An inside-out approach
The 530-meter-tall skyscraper is a striking new landmark in the Tianjin Economic-Technological Development Area (TEDA). The project supports the TEDA masterplan by anchoring the office, hotel, retail, and housing district with a supertall tower and retail structure, on the axis of the government center and local transit station. The 97-story skyscraper houses Class-A offices, 300 luxury serviced apartments, and a five-star, 350-room Rosewood hotel.
The tower’s design synthesizes architectural, structural, and functional requirements. Square in plan, with rounded corners, the geometry maximizes the efficiencies of its three programmatic uses—office, hotel, and apartments—arranged to match the optimum spans for each of these uses. With longer lease spans for the office floors, and shorter spans to maximize views at the apartment and hotel levels. The tower’s curving facade is a result of techniques used to optimize structural efficiency. Its crystalline glass panels stretch from the lobby to the crown to give the building’s integrated design a bold monolithic expression.

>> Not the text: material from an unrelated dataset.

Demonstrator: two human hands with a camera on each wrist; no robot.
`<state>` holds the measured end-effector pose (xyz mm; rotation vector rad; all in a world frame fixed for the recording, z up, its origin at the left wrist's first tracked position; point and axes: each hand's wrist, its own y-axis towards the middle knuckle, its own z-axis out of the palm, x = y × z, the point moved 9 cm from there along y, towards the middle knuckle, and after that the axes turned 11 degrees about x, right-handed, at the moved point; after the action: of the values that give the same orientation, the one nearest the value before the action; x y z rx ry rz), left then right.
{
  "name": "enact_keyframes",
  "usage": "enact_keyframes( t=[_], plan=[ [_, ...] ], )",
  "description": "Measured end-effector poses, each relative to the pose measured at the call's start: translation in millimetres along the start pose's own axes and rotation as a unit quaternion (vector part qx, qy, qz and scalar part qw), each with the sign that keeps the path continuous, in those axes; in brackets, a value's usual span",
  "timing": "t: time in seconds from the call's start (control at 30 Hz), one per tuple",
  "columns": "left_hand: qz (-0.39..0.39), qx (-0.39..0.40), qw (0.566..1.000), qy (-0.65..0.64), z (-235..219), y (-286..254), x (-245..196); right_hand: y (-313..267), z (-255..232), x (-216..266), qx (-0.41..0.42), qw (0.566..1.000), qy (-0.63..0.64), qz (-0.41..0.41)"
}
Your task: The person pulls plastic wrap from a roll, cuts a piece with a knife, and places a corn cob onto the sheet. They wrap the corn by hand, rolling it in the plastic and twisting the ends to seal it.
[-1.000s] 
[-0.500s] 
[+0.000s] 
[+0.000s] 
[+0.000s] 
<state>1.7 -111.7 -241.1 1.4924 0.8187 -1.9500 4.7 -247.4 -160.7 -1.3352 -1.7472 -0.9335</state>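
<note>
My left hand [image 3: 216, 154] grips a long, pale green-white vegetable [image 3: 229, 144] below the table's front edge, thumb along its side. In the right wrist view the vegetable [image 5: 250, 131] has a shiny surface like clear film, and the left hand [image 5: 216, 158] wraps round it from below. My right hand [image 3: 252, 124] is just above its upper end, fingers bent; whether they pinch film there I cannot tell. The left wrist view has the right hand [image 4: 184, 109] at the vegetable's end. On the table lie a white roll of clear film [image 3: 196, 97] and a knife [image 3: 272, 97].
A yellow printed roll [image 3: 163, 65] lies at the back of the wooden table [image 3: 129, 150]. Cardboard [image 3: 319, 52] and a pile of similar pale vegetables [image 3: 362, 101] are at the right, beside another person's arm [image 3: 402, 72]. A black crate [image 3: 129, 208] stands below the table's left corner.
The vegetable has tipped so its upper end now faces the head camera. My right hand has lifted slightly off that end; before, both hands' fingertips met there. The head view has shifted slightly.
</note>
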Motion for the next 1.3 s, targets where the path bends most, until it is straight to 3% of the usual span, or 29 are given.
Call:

The office space is organized in a clear, consistent configuration from the core to the exterior wall, and access is efficient, with a square central bank of local elevators serving three zones of 36 office floors. The apartments have private elevators, with access from shuttles to a sky lobby, and the generous floor plates enable flexible room layouts. The hotel, accessed from its own sky lobby, is best suited to the smaller floor plates, with corners for panoramic views.
At ground level, three landscaped vehicle drop-offs provide access to the tower’s respective uses, and sleek glass-and-steel canopies extend to shelter visitors. A five-story luxury retail mall covers nearly half the site and provides interior links to the office tower and hotel lobbies.
There isn’t any way that this building would have been achieved without a very close collaboration between architects and engineers, and even interior designers.